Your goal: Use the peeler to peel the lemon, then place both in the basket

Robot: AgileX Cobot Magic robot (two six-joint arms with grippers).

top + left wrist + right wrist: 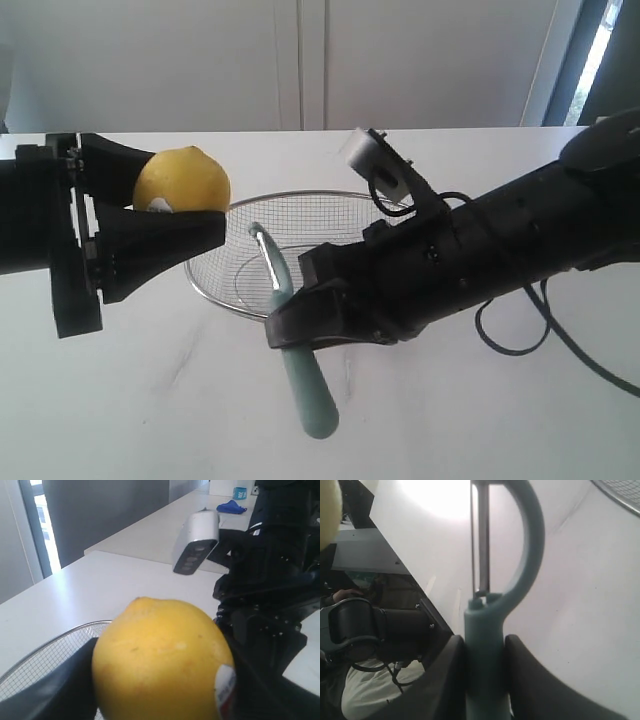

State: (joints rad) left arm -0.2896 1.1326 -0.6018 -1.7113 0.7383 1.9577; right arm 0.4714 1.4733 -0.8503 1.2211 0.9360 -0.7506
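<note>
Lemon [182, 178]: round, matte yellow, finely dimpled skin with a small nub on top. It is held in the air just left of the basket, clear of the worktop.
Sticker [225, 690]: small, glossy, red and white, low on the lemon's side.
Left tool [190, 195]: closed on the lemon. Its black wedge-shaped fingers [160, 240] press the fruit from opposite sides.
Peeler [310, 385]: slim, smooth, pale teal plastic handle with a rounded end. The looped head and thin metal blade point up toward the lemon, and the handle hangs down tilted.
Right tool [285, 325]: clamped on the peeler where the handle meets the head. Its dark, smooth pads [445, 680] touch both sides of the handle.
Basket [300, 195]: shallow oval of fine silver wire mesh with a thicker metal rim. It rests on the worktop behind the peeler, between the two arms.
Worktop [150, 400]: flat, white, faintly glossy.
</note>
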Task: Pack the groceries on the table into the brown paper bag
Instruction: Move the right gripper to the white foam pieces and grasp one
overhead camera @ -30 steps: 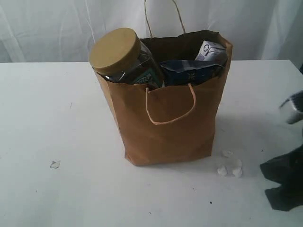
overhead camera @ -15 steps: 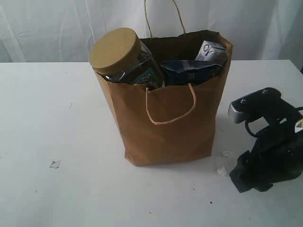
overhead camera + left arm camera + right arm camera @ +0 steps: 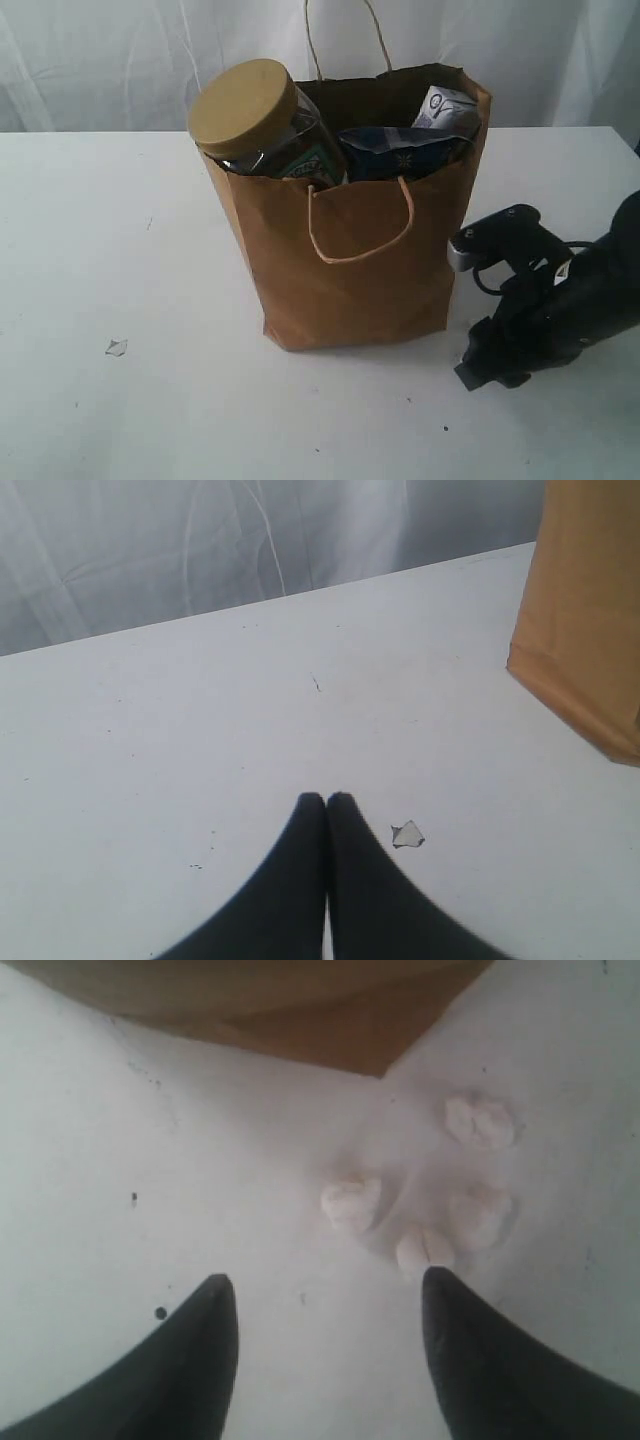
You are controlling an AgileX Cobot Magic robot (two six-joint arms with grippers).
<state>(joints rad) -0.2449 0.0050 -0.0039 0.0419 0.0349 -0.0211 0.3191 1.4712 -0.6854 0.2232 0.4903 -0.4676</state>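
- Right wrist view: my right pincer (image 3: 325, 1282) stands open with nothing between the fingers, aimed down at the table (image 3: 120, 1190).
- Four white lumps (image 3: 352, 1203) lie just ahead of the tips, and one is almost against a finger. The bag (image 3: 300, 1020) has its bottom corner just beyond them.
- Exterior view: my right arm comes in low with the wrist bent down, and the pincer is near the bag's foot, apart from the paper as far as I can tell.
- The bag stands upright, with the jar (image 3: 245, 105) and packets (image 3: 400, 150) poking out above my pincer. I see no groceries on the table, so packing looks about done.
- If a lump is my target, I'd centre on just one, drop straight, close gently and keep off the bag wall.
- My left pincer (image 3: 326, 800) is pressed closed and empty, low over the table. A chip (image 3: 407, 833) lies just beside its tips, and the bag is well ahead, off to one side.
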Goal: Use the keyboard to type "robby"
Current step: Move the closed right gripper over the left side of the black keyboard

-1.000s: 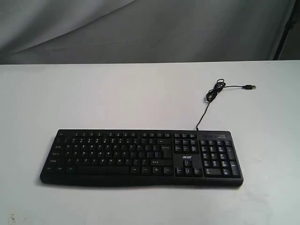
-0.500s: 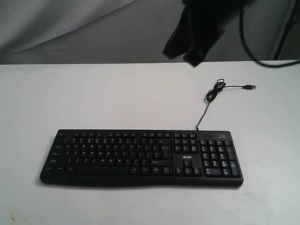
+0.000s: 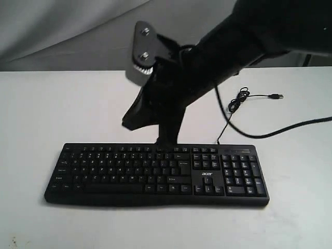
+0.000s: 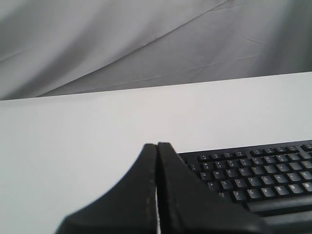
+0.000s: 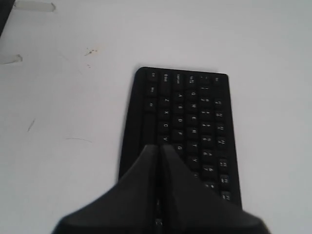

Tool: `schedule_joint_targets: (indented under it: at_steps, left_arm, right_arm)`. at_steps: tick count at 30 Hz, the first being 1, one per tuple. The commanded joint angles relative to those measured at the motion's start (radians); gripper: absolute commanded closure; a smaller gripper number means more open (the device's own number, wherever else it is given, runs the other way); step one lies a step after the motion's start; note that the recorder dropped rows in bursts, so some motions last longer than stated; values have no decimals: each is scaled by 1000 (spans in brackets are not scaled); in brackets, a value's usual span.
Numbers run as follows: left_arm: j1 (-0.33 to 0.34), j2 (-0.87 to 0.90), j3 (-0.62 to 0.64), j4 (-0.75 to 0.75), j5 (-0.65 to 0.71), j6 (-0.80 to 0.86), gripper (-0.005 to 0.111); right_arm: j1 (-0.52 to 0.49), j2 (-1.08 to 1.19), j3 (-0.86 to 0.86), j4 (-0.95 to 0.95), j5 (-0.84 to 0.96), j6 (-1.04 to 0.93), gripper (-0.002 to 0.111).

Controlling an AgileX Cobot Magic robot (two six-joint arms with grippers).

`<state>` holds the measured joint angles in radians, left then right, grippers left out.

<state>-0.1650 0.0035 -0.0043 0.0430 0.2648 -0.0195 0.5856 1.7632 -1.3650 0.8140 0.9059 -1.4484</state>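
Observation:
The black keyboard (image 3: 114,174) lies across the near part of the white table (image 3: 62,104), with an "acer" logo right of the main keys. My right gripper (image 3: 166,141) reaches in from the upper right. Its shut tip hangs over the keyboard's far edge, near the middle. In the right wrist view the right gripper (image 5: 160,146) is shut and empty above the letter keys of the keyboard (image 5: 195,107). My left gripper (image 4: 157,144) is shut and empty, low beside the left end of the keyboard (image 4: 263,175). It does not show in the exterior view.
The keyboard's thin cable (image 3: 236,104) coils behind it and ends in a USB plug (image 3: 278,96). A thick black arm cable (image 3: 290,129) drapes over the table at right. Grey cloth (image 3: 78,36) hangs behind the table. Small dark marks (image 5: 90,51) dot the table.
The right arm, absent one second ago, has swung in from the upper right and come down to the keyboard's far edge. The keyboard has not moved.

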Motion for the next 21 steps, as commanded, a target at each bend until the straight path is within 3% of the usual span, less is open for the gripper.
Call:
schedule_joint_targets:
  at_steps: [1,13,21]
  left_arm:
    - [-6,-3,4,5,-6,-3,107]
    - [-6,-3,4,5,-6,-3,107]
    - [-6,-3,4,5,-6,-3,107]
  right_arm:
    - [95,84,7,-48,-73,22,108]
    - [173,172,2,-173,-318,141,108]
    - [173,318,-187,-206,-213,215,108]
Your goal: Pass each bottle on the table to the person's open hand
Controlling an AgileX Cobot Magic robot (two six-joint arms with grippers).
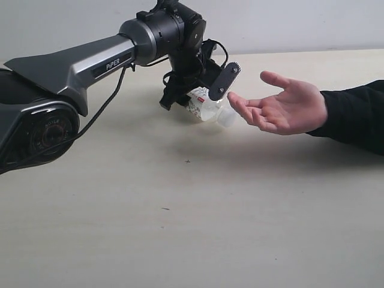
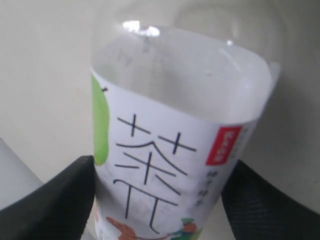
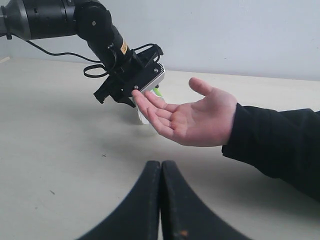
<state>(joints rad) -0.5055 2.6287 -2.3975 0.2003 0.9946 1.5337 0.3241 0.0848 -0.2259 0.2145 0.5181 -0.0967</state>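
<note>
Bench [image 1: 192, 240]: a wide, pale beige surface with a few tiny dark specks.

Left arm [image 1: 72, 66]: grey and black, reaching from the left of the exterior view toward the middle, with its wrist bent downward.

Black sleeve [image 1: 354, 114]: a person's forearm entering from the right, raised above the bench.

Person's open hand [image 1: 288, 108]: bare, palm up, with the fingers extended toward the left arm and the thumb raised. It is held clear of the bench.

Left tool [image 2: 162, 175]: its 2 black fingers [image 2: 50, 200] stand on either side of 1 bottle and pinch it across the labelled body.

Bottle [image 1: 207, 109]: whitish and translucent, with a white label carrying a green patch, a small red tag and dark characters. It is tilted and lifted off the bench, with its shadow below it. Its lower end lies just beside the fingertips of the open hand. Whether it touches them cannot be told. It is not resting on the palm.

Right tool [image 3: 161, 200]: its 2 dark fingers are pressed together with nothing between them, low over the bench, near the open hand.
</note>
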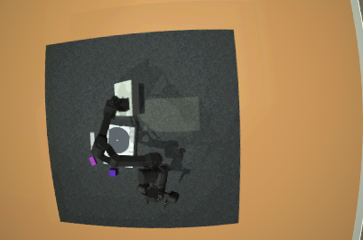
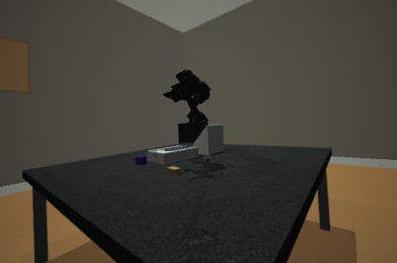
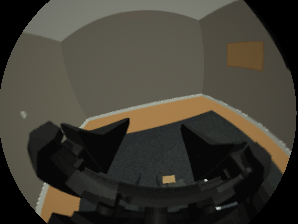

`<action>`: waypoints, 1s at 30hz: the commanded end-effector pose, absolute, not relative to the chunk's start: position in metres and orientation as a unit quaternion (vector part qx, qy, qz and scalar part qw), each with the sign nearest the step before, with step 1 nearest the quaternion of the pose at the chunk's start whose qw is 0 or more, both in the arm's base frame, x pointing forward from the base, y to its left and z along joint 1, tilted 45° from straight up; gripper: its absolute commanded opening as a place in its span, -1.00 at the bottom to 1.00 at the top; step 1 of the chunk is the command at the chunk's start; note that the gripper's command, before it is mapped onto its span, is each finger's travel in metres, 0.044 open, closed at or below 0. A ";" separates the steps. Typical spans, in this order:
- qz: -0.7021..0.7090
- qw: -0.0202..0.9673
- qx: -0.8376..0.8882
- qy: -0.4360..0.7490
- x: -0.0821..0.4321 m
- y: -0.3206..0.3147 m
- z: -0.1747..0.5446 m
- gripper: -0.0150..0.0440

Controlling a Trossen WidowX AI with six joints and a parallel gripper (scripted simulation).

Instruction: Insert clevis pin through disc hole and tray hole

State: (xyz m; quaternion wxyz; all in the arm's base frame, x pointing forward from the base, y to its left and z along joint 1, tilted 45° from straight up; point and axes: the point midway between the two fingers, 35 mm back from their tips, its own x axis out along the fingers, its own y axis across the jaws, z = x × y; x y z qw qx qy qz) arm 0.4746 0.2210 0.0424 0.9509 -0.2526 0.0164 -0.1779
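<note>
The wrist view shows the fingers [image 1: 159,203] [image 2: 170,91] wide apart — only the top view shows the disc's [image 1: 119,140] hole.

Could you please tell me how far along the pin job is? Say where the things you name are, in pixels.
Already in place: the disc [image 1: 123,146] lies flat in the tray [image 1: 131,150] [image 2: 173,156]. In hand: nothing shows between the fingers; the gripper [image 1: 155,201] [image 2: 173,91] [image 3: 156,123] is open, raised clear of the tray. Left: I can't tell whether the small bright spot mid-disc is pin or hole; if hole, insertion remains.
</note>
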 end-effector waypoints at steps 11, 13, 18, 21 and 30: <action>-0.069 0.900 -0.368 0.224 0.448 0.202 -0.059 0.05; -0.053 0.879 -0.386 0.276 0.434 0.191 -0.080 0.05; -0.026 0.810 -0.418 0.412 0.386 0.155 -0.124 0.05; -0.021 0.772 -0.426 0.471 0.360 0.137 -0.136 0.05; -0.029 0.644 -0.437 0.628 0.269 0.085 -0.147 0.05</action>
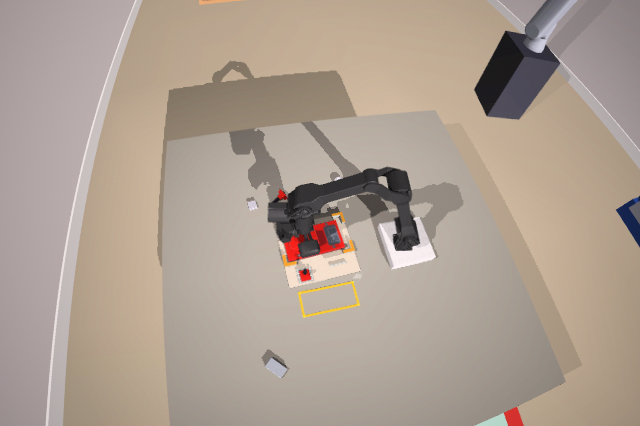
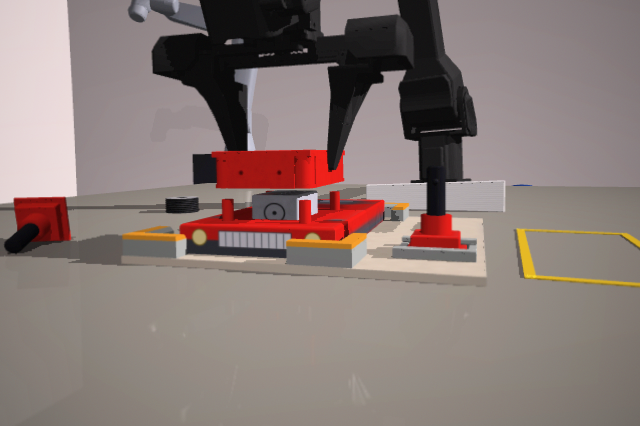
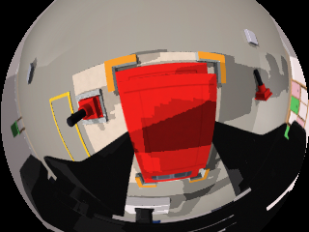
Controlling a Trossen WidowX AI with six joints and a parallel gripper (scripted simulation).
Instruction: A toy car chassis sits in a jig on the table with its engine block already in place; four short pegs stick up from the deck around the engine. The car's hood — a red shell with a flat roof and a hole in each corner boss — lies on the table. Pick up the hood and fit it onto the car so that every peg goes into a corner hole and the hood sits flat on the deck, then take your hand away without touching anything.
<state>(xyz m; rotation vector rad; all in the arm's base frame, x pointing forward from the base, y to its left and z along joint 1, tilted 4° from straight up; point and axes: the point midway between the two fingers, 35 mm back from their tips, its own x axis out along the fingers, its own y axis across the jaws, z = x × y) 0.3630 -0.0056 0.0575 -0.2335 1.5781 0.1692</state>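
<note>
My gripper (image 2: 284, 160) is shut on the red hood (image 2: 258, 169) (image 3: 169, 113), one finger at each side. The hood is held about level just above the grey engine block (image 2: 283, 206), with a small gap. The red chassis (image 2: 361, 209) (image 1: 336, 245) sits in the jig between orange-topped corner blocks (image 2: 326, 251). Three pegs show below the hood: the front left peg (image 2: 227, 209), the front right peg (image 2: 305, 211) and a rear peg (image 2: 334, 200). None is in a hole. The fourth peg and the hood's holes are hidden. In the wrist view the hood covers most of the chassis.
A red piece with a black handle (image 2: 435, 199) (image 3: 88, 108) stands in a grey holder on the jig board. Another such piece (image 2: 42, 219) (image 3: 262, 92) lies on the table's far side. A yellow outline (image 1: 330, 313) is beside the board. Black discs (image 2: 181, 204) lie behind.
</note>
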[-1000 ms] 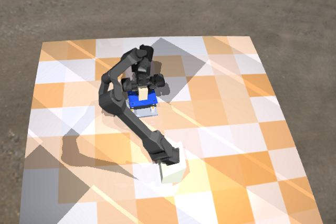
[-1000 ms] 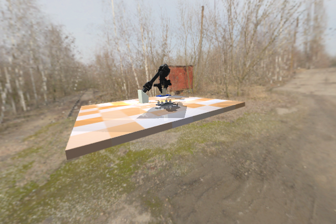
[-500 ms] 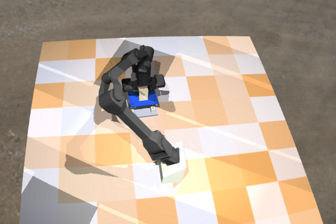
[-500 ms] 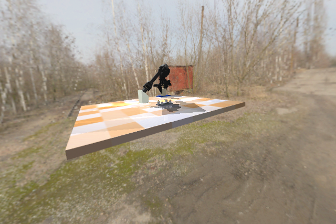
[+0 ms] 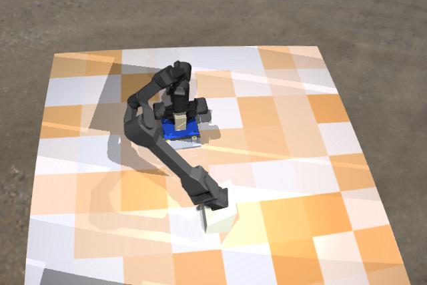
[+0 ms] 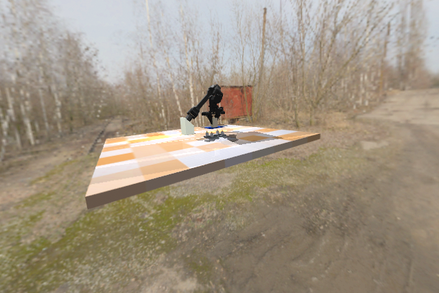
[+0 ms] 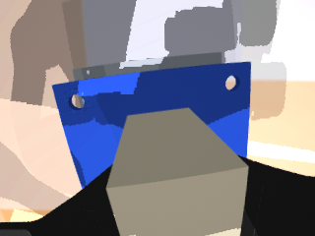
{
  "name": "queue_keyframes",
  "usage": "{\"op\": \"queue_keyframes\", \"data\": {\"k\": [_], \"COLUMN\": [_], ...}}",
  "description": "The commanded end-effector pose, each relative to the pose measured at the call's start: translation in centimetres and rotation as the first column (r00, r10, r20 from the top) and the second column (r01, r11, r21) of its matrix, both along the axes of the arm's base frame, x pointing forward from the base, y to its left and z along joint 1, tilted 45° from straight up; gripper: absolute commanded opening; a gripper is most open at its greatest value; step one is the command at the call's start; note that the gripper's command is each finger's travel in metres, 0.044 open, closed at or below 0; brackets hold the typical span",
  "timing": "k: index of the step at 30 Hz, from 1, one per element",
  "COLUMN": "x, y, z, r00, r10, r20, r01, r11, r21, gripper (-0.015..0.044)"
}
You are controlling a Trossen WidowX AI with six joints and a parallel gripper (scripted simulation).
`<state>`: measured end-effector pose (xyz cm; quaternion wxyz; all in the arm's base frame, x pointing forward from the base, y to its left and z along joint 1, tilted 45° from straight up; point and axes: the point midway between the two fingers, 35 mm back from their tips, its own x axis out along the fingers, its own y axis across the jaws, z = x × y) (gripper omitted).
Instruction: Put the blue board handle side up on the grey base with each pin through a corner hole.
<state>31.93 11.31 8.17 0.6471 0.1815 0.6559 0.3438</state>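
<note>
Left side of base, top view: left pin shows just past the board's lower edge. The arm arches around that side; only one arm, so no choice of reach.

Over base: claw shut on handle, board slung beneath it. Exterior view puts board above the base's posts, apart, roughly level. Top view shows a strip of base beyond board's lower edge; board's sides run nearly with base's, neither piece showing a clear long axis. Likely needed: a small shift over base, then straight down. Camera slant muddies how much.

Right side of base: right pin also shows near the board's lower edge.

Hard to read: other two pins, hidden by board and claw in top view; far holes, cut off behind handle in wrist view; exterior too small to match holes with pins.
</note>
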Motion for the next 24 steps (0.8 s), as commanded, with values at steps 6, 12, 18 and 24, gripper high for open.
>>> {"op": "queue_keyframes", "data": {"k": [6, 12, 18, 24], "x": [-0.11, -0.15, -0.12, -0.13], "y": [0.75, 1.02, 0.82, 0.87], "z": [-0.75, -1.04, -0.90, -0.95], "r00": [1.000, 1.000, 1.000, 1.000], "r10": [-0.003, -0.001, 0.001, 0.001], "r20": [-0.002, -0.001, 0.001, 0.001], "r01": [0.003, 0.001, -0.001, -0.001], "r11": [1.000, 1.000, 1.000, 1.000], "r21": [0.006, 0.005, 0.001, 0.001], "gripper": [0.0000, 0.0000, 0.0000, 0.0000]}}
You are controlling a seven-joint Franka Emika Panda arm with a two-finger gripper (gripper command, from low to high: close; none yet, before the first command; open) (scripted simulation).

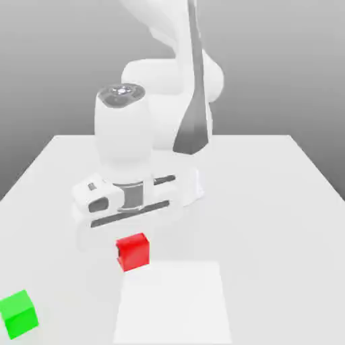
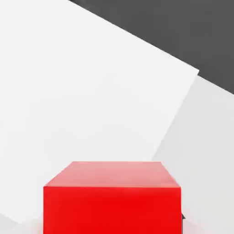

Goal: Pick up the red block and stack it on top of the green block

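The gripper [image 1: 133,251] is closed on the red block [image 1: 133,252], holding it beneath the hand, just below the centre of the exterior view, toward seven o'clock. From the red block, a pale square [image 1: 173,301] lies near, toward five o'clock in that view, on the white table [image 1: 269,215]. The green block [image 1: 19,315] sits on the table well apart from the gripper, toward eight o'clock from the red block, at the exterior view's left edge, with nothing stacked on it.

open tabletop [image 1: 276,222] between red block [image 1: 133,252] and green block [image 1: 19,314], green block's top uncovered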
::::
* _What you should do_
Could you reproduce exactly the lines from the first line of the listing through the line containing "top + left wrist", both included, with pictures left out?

* _Answer to this task_
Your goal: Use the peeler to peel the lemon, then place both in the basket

Robot: AgileX Cobot Magic robot (two six-joint arms with grippers).

top + left wrist + right wrist: 

Nothing more remains to be added to the answer.